A large bumble bee has been noisily jackhammering the west-facing window glass near me, can’t seem to find his/her way out through an open door not three feet away. Is he/she stupid, or what? I’m tired. I’m working. The beauty of the scenery stops me in my tracks  wherever I turn.

A 90-year-old red-headed relative died near San Diego, California two days ago. I was quite fond of her. I hadn’t seen her in a long while. I remember singing California, Here I Come over and over with her in New York, in my mother’s backyard, when I was about five. Each time we sang the lines, So open up your gold-en gates... we’d both  spread our arms and hands wide. In her memory, the song done by Al Jolson in 1924. Also, Ray Charles. (Click links above. Note: I’m being cryptic since I’ve been asked by another relative not to write about this person just yet, and will do as asked.)
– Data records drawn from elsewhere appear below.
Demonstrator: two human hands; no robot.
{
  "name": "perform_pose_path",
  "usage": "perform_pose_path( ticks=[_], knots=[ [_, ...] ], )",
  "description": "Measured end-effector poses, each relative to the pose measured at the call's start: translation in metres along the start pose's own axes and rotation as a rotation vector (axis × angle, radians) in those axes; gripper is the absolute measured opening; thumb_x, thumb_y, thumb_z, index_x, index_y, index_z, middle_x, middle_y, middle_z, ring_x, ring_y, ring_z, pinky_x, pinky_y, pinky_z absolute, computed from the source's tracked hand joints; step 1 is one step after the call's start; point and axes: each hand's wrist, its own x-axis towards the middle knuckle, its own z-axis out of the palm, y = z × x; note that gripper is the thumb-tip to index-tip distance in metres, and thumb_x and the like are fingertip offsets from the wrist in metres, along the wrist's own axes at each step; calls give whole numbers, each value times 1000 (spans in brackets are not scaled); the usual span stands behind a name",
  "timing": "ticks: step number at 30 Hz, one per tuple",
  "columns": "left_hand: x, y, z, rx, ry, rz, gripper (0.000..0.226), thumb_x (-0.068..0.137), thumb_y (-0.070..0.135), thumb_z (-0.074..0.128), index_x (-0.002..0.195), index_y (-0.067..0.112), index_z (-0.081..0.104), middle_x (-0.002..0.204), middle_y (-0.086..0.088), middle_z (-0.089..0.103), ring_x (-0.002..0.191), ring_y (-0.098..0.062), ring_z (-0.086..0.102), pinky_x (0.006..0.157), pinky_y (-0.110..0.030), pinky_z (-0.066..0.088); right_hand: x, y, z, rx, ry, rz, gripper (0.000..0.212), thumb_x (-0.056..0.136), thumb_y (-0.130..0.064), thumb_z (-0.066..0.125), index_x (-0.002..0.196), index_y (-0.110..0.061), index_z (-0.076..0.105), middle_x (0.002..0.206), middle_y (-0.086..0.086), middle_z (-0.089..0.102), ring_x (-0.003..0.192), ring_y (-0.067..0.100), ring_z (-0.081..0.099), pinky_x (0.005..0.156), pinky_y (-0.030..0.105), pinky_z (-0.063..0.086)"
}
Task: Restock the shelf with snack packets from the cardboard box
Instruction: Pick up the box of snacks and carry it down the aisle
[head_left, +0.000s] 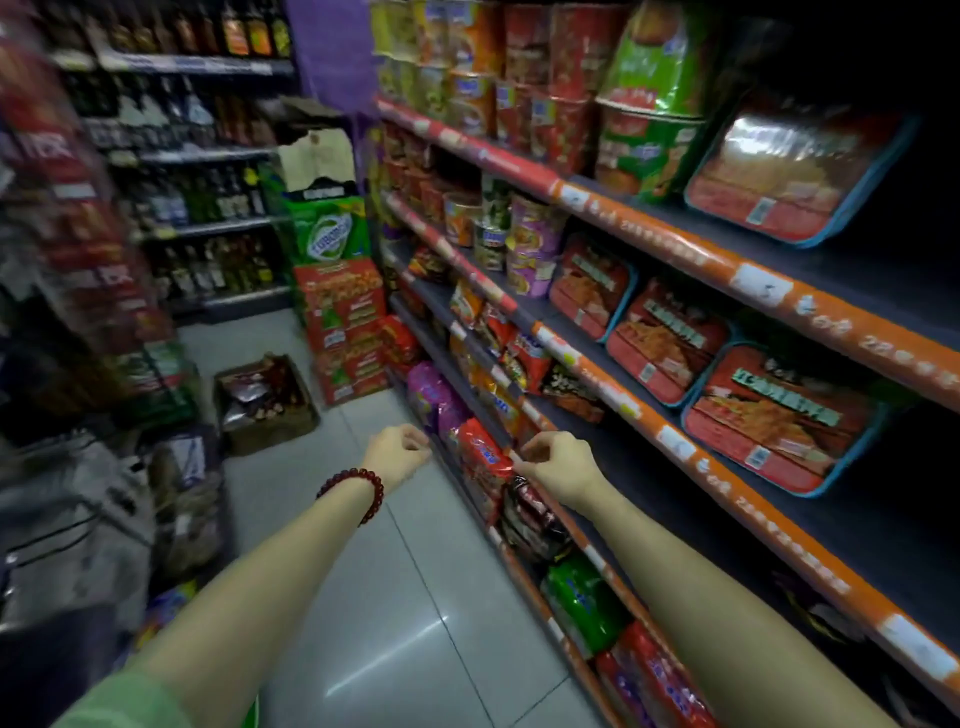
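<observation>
An open cardboard box with dark snack packets inside sits on the floor at centre left. On the lowest shelf to the right stands a row of packets. My right hand pinches the top corner of a red snack packet in that row. My left hand, with a red bead bracelet at the wrist, hovers just left of the same packet, fingers curled and holding nothing I can see.
Orange-edged shelves with noodle cups and trays rise on the right. Stacked red and green cartons stand at the aisle's end. Bottle shelves fill the back left. Grey bags lie on the left. Tiled floor runs between.
</observation>
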Motion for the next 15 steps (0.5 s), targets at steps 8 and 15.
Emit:
perform_pose_path(
  ticks=[8, 15],
  knots=[
    [38, -55, -57, -46, 141, -140, 29, 88, 19, 60, 115, 9, 61, 114, -11, 65, 106, -24, 59, 87, -27, 44, 78, -54, 56, -30, -136, -97, 34, 80, -30, 72, 105, -9, 69, 106, 7, 71, 100, 18, 64, 79, 20, 43],
    [92, -88, -106, -79, 251, -256, 28, 90, 19, 58, 116, 9, 60, 107, -6, 62, 104, -22, 57, 84, -26, 42, 170, -106, 92, -78, -254, -211, 36, 82, -29, 70, 110, -7, 67, 110, 8, 69, 103, 20, 63, 84, 23, 45]
  ],
)
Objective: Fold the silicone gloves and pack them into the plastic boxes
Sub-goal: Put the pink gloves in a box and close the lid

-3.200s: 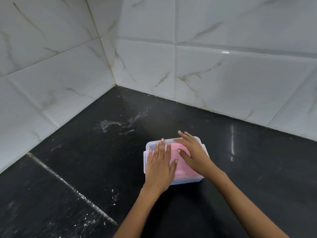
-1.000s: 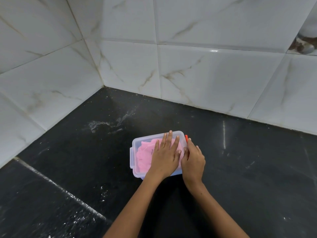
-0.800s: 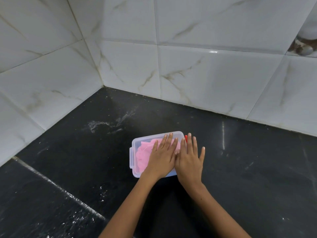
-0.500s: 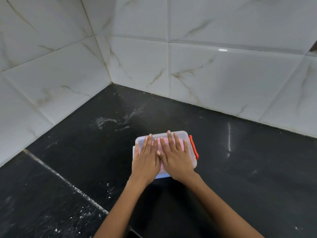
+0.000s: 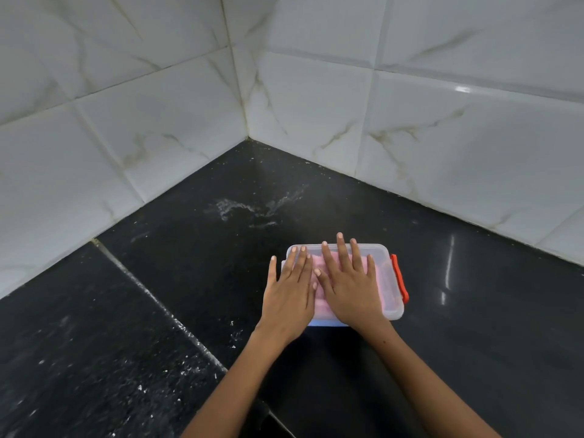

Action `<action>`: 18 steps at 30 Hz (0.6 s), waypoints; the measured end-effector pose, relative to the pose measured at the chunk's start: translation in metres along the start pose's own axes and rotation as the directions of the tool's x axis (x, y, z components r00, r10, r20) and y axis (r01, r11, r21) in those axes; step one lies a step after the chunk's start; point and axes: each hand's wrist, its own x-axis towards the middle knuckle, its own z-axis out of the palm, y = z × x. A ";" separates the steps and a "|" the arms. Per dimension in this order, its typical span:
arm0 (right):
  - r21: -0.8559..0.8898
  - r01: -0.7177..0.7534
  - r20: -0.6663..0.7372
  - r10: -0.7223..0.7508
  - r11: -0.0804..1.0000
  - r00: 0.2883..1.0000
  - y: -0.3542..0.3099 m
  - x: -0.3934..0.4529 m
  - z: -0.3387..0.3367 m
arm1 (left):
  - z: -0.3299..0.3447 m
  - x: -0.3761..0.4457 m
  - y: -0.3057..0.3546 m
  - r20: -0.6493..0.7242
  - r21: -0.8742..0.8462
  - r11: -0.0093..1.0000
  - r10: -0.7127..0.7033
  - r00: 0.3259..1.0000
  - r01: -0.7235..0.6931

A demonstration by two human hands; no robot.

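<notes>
Clear plastic box (image 5: 390, 306) sits on the black stone desk (image 5: 474, 311), near the corner where two white marbled tile walls (image 5: 410, 137) meet. Translucent lid (image 5: 384, 252) lies on top of the box; an orange-red latch (image 5: 399, 281) shows along its right short side. Pink silicone gloves (image 5: 319, 306) visible through the lid, inside the box, bunched; the fold itself cannot be made out. Left hand (image 5: 289, 298) lies flat, palm down, over the left part of the lid, fingers straight and close together, little finger out past the box's left edge over the desk. Right hand (image 5: 350, 290) lies flat beside it on the middle of the lid, fingers spread and straight, tips reaching the far rim. Thumbs nearly touch between the two hands. Neither grip closes on anything: both wide, palms pressing down. White smear (image 5: 246, 210) on the desk beyond the box; pale specks (image 5: 177, 371) along a seam (image 5: 151, 298) to the left.
</notes>
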 end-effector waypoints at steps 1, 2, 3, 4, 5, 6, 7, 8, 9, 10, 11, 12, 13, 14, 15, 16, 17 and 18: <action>0.002 -0.010 -0.009 0.010 1.000 1.000 -0.001 0.000 0.001 | 0.000 -0.002 -0.004 0.004 -0.002 1.000 -0.002 1.000 0.002; 0.007 -0.024 -0.018 0.024 1.000 1.000 -0.002 0.000 0.002 | -0.001 -0.002 -0.007 0.012 -0.004 1.000 0.004 1.000 -0.004; 0.009 -0.036 -0.020 0.036 0.999 0.999 -0.005 0.001 0.003 | -0.001 -0.003 -0.008 0.019 -0.005 1.000 0.012 1.000 -0.012; 0.003 -0.038 -0.014 0.038 0.999 0.999 -0.008 0.003 0.003 | -0.002 -0.003 -0.008 0.023 -0.005 1.000 0.020 1.000 -0.019; -0.011 -0.025 -0.004 0.025 1.000 1.000 -0.012 0.005 0.003 | -0.002 -0.003 -0.009 0.026 -0.004 1.000 0.027 0.999 -0.027; -0.027 0.000 0.005 0.000 1.000 1.000 -0.015 0.006 0.004 | -0.002 -0.003 -0.009 0.025 -0.005 0.999 0.032 0.999 -0.032; -0.038 0.027 0.010 -0.027 0.999 1.000 -0.017 0.007 0.004 | -0.002 -0.003 -0.010 0.021 -0.013 0.999 0.039 0.999 -0.038; -0.040 0.044 0.010 -0.044 0.998 0.999 -0.019 0.008 0.003 | -0.002 -0.004 -0.013 0.021 -0.032 0.998 0.053 0.998 -0.052; -0.036 0.049 0.005 -0.049 0.998 0.999 -0.019 0.008 0.002 | -0.002 -0.004 -0.016 0.029 -0.072 0.995 0.077 0.997 -0.075; -0.031 0.048 0.000 -0.048 0.998 0.999 -0.018 0.008 0.002 | -0.002 -0.004 -0.021 0.040 -0.139 0.985 0.104 0.994 -0.098; -0.024 0.046 -0.003 -0.046 0.999 0.999 -0.018 0.007 0.001 | -0.002 -0.003 -0.025 0.052 -0.224 0.968 0.124 0.991 -0.109; -0.016 0.045 -0.006 -0.045 0.999 0.999 -0.018 0.007 0.001 | -0.002 -0.003 -0.031 0.055 -0.306 0.946 0.127 0.990 -0.104; -0.012 0.041 -0.007 -0.041 0.999 0.999 -0.018 0.007 0.001 | -0.002 -0.002 -0.037 0.051 -0.366 0.927 0.111 0.992 -0.085; -0.013 0.038 -0.006 -0.038 0.999 0.999 -0.018 0.007 0.000 | -0.002 0.000 -0.042 0.047 -0.401 0.915 0.077 0.996 -0.052; -0.014 0.038 -0.003 -0.038 0.999 0.999 -0.018 0.007 0.000 | -0.001 0.002 -0.048 0.056 -0.423 0.906 0.033 0.998 -0.006; -0.016 0.038 0.001 -0.038 0.999 0.999 -0.018 0.007 0.000 | 0.000 0.004 -0.053 0.087 -0.443 0.896 -0.005 0.996 0.044; -0.019 0.038 0.006 -0.038 0.999 0.999 -0.018 0.007 -0.001 | 0.002 0.008 -0.057 0.132 -0.465 0.881 -0.028 0.991 0.087; -0.020 0.039 0.011 -0.039 0.999 0.999 -0.018 0.008 -0.001 | 0.003 0.011 -0.060 0.174 -0.491 0.863 -0.037 0.984 0.119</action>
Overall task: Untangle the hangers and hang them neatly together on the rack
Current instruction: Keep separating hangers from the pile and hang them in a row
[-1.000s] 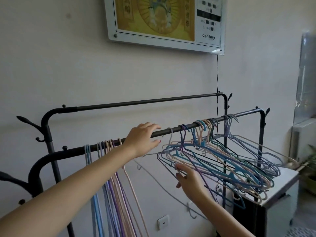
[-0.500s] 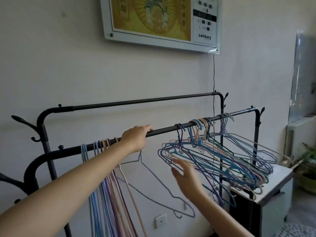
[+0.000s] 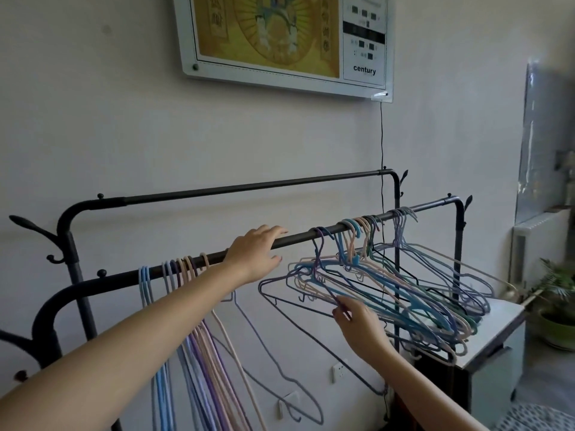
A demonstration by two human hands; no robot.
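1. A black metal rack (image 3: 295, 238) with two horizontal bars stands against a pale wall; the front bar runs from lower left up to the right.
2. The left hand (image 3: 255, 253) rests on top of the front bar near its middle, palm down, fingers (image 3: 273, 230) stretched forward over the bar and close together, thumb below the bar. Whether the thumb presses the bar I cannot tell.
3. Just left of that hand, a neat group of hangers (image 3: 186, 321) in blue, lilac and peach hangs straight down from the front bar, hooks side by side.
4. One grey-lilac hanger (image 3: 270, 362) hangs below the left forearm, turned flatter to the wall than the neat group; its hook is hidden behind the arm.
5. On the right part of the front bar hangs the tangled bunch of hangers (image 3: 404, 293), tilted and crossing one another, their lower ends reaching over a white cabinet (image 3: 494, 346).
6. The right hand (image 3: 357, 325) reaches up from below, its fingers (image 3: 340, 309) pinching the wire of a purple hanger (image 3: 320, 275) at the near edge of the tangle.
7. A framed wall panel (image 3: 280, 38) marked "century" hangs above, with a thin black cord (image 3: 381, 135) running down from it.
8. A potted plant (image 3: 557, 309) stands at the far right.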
Amanda Divine, whom I hadn’t seen in a million years, sister of my poet friend, Rick Vick, former resident of Hydra, died in Stroud, England three days ago. I remember beautiful Amanda (who seemed to float across the scenery) visiting Hydra accompanied by her corkscrew-haired daughter Fern, who once hit me on the head with a rock when her mother and I had a converstion that went on a bit too long. At the time Amanda wore long colorful skirts, frilled blouses. She could have starred in a cinematic adaptation of a Jean Rhys novella. Another poet friend, Kevin McGrath (who teaches Sanskrit and Indian Studies at Harvard, also a lover of Greece and things Greek) has dedicated his poem –


– in memory of Amanda Divine –


THERE is a door to the river      that no one can know    

Where breaking through light      we enter the world

Stone threshold of love      where we pass from illusion      

Crossing the floor      in a long endless current


There ships by themselves     move through the hours      

And trees bear fruit      throughout the years


Where children play     on avenues shining       

As the universe stands     staring quietly at life


We are subdued      by the rind of sorrow

The sweetness of being      runs away all the time


Speechless till sprinkled      with blood at our birth

Men and women ordained      to sleep apart


We are touched by hands      that reach from the sky

Enter our heart      for the joy we must hide


So turning we see      there was no river

Nor was there life      just one beautiful door


The little neighbor girl in the house below mine has a cough. When she is not at school she coughs at least once

Image-1-27every three minutes. (Yes, I’ve timed her.) The sound of this barky/croupie cough is blighting an otherwise tranquil sojourn. It reminds me of the cough that Eric Newby describes in his unforgettable memoir Love and War in the Apennines that became the epilogue to my book Fiet’s Vase, on war, suffering, survival:

That night something happened to me on the mountain. The weight of the rice coupled with the awful cough which I had to try and repress broke something in me. It was not physical; it was simply that part of my spirit went out of me, and in the whole of my life since that night it has never been the same again.

Kits, cats, coughs, deaths and lives, how many are going to St. Ives?